Но что должен был думать Лермонтов, который всего несколько месяцев назад стоял под судом, чуть не угодил в Сибирь или под разжалование – только за несколько смелых строк в защиту Пушкина – и этой самой пушкинской славы?..

В новом собрании Пушкина, которое выходило теперь, – не могло быть никакого запретного Пушкина. Опального. Мог быть только тот, на которого сверху взирали благосклонно. И это резко меняло акценты!

В сущности, на глазах у публики лепился новый образ Пушкина. Причесаны были его негритянские вихры…

Что-что – а пушкинский «самиздат» Лермонтов отлично знал! – То, что ходило в списках. Может, не весь, но… Историю с «Андреем Шенье» знал наверняка. И выброшенные строки тоже. И ранний пушкинский «Кинжал» – и так далее. Об этом говорят оба стихотворения его собственных: и просто «Кинжал», и первая часть «Поэта».

Откуда-то ведь рождалась вдруг эта неожиданная клятва в первом стихотворении?

Да, я не изменюсь и буду тверд душой,

Как ты, как ты, мой друг железный. —

Такая странная и такая чуждая всему лирическому строю предыдущих стихов. Кому он давал ее?.. Ну хорошо, он, Лермонтов, – не изменится. А кто изменился?..

Покуда выходит в свет восьмитомное собрание сочинений Пушкина, исправленное – и даже чуть дополненное Жуковским. Где не будет «Кинжала» 21 года. И многого другого… И даже «Путешествия в Арзрум».

Теперь родных ножон, избитых на войне,

Лишен героя спутник бедный;

Игрушкой золотой он блещет на стене —

Увы, бесславный и безвредный!

Есть в «Поэте» какая-то затаенная личная обида – которую, как ни тщись, – не спрятать никак:

Но скучен нам простой и гордый твой язык, —

Нас тешат блестки и обманы;

Как ветхая краса, наш ветхий мир привык

Морщины прятать под румяны…

Еще очевиднее – в последней строфе… В той, что смутила Белинского «ржавчиной презренья». Скорей всего, потому, что он так и не понял – о чем – верней, о ком идет речь.

Проснешься ль ты опять, осмеянный пророк?

Иль никогда на голос мщенья

Из золотых ножон не вырвешь свой клинок,

Покрытый ржавчиной презренья?..

Как тут было не заметить «пророка» пушкинского? И мысли о том, что великий учитель ушел из жизни «осмеянным пророком»? Но самые естественные мысли обычно приходят в голову в последнюю очередь.

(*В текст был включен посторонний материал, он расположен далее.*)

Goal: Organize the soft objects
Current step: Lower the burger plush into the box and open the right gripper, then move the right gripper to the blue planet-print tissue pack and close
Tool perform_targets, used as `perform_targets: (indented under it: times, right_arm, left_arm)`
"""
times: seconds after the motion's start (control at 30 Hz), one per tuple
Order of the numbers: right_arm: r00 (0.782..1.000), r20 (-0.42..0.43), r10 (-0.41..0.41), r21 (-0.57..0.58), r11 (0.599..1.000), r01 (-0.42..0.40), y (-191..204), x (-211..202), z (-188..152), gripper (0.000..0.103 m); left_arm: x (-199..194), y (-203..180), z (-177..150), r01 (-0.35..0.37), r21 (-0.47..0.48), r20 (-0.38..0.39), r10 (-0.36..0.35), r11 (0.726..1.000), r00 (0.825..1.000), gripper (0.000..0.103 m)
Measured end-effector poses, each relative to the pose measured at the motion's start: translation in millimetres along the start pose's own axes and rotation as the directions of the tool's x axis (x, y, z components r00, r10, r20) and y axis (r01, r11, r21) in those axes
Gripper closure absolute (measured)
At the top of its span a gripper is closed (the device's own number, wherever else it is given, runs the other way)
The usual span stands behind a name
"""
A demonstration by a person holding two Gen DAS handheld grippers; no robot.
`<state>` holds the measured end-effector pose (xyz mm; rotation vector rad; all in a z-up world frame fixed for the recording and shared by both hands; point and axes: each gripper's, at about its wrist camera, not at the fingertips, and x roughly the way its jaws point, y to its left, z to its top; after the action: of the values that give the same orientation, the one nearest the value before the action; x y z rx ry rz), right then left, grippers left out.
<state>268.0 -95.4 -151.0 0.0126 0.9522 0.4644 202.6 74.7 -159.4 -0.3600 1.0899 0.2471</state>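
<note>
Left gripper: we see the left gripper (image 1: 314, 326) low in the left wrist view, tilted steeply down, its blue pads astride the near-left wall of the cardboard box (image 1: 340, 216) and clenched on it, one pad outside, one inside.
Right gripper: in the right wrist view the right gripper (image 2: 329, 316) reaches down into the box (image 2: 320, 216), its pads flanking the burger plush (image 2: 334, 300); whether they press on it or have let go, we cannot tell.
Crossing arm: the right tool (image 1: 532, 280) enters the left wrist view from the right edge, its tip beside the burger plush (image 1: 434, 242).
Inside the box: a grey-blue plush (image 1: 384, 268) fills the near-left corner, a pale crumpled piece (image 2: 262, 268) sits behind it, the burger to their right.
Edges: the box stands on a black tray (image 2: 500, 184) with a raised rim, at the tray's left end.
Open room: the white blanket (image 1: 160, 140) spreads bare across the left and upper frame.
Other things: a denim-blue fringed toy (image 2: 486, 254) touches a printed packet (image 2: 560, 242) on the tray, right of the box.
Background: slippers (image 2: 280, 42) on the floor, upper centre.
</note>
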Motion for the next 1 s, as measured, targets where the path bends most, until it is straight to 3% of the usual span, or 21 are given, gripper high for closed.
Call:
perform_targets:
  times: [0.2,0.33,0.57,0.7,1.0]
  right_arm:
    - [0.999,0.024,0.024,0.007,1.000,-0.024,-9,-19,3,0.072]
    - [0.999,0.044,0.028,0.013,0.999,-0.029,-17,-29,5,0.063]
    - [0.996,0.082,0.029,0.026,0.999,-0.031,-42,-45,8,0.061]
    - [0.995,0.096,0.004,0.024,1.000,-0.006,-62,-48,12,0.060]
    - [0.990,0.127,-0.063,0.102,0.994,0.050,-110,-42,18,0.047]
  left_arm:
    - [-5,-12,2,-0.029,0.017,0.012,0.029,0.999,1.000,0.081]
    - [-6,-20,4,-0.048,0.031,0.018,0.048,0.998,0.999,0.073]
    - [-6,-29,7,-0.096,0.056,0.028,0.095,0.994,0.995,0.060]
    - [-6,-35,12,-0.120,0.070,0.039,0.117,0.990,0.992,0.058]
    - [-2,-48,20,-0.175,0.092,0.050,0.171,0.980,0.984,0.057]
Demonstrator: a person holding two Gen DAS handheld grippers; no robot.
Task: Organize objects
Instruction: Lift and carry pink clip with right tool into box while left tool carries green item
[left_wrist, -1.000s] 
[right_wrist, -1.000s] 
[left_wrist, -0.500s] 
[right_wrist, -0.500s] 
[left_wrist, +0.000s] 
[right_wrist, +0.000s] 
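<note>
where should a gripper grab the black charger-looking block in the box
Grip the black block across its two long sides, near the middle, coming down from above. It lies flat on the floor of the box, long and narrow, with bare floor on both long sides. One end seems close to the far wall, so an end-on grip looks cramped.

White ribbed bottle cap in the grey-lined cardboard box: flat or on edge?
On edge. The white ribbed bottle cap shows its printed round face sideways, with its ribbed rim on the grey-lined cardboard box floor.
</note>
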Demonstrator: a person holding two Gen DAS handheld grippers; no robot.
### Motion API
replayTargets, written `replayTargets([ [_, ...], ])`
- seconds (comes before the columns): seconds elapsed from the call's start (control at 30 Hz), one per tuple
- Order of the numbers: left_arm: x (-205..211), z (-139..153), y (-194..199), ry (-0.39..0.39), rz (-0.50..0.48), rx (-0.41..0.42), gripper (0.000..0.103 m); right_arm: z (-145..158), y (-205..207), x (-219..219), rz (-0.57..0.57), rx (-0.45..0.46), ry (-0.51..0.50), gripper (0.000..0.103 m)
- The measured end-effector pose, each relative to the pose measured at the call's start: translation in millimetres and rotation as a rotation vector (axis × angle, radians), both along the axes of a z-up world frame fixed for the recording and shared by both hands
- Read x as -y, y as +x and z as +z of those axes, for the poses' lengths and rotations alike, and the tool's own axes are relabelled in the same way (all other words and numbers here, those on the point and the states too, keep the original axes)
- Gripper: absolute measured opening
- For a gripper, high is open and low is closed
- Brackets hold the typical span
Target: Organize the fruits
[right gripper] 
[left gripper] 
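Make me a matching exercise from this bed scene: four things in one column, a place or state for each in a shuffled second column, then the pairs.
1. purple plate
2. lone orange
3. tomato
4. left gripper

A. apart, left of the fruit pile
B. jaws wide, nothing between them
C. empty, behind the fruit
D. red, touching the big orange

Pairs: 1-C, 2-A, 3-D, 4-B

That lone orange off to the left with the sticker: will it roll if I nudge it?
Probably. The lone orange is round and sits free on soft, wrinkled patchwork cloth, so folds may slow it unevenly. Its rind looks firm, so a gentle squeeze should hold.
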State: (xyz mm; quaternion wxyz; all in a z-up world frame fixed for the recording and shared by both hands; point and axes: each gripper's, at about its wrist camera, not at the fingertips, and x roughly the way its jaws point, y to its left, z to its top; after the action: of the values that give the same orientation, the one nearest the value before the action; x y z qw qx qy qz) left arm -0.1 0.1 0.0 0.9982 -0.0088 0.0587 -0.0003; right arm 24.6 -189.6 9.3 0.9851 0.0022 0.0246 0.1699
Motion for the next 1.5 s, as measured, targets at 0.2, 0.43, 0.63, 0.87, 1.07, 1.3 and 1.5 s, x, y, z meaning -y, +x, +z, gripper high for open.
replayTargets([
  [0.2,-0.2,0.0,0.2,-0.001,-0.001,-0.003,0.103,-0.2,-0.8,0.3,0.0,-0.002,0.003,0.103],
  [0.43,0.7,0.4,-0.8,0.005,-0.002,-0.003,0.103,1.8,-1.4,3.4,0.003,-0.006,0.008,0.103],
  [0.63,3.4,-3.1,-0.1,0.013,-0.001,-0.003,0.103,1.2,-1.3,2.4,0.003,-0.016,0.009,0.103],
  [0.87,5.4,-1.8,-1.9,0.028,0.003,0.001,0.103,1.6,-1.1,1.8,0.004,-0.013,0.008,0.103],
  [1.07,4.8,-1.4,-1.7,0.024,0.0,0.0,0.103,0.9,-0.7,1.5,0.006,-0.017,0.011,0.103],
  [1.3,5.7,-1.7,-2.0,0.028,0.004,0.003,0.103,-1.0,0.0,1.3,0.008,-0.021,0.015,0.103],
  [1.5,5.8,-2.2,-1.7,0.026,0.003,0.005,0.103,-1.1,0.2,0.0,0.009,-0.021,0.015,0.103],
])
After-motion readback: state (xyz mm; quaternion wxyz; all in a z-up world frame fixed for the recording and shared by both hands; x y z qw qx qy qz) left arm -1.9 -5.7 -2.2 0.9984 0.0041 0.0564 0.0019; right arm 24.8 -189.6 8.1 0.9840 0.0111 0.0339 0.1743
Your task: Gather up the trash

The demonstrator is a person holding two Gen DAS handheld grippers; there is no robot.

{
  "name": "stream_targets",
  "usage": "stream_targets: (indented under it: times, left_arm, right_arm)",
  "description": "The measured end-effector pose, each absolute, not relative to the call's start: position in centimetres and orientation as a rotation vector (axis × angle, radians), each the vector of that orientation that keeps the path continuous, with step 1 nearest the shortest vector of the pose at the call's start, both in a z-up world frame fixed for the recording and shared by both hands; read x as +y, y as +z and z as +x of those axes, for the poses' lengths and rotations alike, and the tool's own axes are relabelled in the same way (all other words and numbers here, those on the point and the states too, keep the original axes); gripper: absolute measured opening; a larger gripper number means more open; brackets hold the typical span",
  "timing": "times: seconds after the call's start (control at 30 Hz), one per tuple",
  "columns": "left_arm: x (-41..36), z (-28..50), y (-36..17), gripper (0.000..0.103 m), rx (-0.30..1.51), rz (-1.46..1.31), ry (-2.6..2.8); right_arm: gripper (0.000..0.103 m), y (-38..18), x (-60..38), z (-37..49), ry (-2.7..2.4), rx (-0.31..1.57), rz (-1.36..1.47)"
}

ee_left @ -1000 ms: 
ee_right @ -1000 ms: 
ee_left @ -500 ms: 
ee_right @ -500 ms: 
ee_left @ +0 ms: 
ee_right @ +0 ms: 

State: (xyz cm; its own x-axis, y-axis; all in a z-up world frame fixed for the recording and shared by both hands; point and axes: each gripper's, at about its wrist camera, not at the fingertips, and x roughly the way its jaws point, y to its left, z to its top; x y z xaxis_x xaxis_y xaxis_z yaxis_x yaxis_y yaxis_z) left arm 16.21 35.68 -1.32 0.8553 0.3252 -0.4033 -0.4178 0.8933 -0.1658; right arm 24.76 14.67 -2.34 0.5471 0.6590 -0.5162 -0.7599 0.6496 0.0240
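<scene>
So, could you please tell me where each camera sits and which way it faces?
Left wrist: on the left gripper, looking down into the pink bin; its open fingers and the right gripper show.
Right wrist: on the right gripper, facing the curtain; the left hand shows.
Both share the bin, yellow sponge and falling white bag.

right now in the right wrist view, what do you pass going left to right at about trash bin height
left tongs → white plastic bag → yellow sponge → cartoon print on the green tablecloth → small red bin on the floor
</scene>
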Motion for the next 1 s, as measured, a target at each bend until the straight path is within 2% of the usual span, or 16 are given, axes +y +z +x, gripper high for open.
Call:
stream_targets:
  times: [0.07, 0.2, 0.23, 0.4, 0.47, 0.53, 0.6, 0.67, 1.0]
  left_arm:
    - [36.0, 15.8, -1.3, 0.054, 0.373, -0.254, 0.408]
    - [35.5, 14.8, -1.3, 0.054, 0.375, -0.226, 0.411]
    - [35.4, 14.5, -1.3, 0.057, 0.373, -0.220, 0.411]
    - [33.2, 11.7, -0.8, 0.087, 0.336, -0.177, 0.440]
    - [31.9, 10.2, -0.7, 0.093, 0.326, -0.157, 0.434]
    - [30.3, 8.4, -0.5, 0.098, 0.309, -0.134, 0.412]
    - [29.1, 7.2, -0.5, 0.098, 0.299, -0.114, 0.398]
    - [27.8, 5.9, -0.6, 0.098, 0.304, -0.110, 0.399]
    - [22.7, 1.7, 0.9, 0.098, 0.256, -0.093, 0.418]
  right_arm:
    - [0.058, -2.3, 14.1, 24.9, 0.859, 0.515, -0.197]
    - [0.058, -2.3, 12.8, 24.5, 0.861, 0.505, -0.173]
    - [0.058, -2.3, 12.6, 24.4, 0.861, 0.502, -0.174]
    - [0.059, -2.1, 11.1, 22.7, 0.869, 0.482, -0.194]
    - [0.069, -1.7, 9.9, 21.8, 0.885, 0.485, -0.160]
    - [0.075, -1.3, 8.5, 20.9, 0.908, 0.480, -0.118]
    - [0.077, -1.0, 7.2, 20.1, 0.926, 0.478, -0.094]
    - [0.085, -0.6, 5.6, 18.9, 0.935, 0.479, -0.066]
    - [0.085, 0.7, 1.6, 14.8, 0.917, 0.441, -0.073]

К теме того «Пророка» Лермонтов вернется еще – под занавес. Перед самым финалом.

Во всяком случае, «Поэт» возник не один, не сам по себе – но в цикле: «Дума», «Поэт», «Не верь себе». Это – грозный цикл. Отчаянное соседство.

Богаты мы, едва из колыбели,

Ошибками отцов и поздним их умом…

«Поэт» будет напечатан следом. «Поэт» – покуда спор еще не с самим Пушкиным, но с тем, что пытаются сделать из него – с интерпретациями его… Впрочем…

И прах наш с строгостью судьи и гражданина

Потомок оскорбит презрительным стихом,

Насмешкой горькою обманутого сына

Над промотавшимся отцом.

Дума

Вряд ли кто мог ожидать, что человек, осмелившийся произнести столь жесткий приговор своему поколению, – окажется более милосерд – к поколению отцов!